_Work item_. Copy the data. Keep every character as given.

_Data shown_.
:::::

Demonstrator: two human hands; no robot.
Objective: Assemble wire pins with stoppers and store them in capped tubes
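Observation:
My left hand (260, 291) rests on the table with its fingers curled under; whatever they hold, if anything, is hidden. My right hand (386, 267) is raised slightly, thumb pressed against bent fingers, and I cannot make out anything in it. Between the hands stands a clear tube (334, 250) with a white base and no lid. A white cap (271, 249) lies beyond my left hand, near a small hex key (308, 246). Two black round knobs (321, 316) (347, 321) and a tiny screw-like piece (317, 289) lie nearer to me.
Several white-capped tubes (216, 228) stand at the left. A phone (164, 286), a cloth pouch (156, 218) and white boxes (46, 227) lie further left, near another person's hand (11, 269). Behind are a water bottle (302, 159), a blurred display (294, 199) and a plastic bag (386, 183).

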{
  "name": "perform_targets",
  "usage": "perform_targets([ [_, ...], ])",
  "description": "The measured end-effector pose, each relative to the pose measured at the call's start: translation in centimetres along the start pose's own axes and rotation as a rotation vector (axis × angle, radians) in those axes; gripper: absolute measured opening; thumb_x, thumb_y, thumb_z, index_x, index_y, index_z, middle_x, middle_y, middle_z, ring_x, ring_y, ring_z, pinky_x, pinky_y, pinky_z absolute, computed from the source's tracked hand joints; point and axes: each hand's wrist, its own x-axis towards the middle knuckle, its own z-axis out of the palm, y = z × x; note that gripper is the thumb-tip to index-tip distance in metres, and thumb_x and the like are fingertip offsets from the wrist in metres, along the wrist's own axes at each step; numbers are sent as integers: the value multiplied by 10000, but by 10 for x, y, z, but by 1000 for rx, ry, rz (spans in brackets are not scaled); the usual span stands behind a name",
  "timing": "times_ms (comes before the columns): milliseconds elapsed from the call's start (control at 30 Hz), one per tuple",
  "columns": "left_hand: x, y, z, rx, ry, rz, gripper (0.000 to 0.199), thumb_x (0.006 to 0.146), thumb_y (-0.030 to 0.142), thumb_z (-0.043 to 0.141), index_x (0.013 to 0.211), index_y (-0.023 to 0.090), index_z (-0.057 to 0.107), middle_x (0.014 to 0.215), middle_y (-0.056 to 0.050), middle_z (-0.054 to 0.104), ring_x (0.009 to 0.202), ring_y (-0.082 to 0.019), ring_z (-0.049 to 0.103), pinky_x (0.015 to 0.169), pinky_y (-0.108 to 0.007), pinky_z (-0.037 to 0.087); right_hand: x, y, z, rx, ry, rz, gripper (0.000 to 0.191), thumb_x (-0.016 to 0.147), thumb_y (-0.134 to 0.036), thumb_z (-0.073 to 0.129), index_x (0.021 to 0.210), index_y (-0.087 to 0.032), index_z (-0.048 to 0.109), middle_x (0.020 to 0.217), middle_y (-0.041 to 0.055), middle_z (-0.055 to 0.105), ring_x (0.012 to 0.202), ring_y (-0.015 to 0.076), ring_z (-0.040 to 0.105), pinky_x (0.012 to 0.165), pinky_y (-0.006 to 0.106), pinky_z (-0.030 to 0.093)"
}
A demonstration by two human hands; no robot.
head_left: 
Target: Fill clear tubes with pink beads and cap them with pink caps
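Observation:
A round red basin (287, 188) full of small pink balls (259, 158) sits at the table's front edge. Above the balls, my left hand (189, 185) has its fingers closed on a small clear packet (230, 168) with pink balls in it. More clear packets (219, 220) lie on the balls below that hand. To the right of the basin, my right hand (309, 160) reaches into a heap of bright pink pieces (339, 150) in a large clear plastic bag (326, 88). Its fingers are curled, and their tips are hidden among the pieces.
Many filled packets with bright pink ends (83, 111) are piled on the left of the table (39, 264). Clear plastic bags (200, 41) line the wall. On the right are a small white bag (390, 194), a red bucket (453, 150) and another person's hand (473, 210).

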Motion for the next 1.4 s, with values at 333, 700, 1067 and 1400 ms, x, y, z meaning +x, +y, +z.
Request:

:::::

_Answer area_.
Demonstrator: two human hands; no robot.
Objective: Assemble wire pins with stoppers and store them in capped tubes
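Observation:
My left hand (260, 291) rests on the table with its fingers curled under; whatever they hold, if anything, is hidden. My right hand (386, 267) is raised slightly, thumb pressed against bent fingers, and I cannot make out anything in it. Between the hands stands a clear tube (334, 250) with a white base and no lid. A white cap (271, 249) lies beyond my left hand, near a small hex key (308, 246). Two black round knobs (321, 316) (347, 321) and a tiny screw-like piece (317, 289) lie nearer to me.
Several white-capped tubes (216, 228) stand at the left. A phone (164, 286), a cloth pouch (156, 218) and white boxes (46, 227) lie further left, near another person's hand (11, 269). Behind are a water bottle (302, 159), a blurred display (294, 199) and a plastic bag (386, 183).
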
{
  "name": "perform_targets",
  "usage": "perform_targets([ [_, ...], ])",
  "description": "The measured end-effector pose, each relative to the pose measured at the call's start: translation in centimetres along the start pose's own axes and rotation as a rotation vector (axis × angle, radians) in those axes; gripper: absolute measured opening; thumb_x, thumb_y, thumb_z, index_x, index_y, index_z, middle_x, middle_y, middle_z, ring_x, ring_y, ring_z, pinky_x, pinky_y, pinky_z absolute, computed from the source's tracked hand joints; point and axes: each hand's wrist, its own x-axis towards the middle knuckle, its own z-axis out of the palm, y = z × x; note that gripper is the thumb-tip to index-tip distance in metres, and thumb_x and the like are fingertip offsets from the wrist in metres, along the wrist's own axes at each step; numbers are sent as integers: the value multiplied by 10000, but by 10 for x, y, z, but by 1000 for rx, ry, rz (spans in brackets are not scaled); the usual span stands behind a name",
  "timing": "times_ms (comes before the columns): milliseconds elapsed from the call's start (control at 30 Hz), one per tuple",
  "columns": "left_hand: x, y, z, rx, ry, rz, gripper (0.000 to 0.199), thumb_x (0.006 to 0.146), thumb_y (-0.030 to 0.142), thumb_z (-0.043 to 0.141), index_x (0.013 to 0.211), index_y (-0.023 to 0.090), index_z (-0.057 to 0.107), middle_x (0.014 to 0.215), middle_y (-0.056 to 0.050), middle_z (-0.054 to 0.104), ring_x (0.009 to 0.202), ring_y (-0.082 to 0.019), ring_z (-0.049 to 0.103), pinky_x (0.015 to 0.169), pinky_y (-0.108 to 0.007), pinky_z (-0.037 to 0.087); right_hand: x, y, z, rx, ry, rz, gripper (0.000 to 0.191), thumb_x (-0.016 to 0.147), thumb_y (-0.134 to 0.036), thumb_z (-0.073 to 0.129), index_x (0.021 to 0.210), index_y (-0.087 to 0.032), index_z (-0.048 to 0.109), middle_x (0.020 to 0.217), middle_y (-0.041 to 0.055), middle_z (-0.055 to 0.105), ring_x (0.012 to 0.202), ring_y (-0.015 to 0.076), ring_z (-0.040 to 0.105), pinky_x (0.012 to 0.165), pinky_y (-0.006 to 0.106), pinky_z (-0.030 to 0.093)"
}
A demonstration by two human hands; no robot.
head_left: 
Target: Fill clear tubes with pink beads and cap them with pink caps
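Observation:
A round red basin (287, 188) full of small pink balls (259, 158) sits at the table's front edge. Above the balls, my left hand (189, 185) has its fingers closed on a small clear packet (230, 168) with pink balls in it. More clear packets (219, 220) lie on the balls below that hand. To the right of the basin, my right hand (309, 160) reaches into a heap of bright pink pieces (339, 150) in a large clear plastic bag (326, 88). Its fingers are curled, and their tips are hidden among the pieces.
Many filled packets with bright pink ends (83, 111) are piled on the left of the table (39, 264). Clear plastic bags (200, 41) line the wall. On the right are a small white bag (390, 194), a red bucket (453, 150) and another person's hand (473, 210).
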
Motion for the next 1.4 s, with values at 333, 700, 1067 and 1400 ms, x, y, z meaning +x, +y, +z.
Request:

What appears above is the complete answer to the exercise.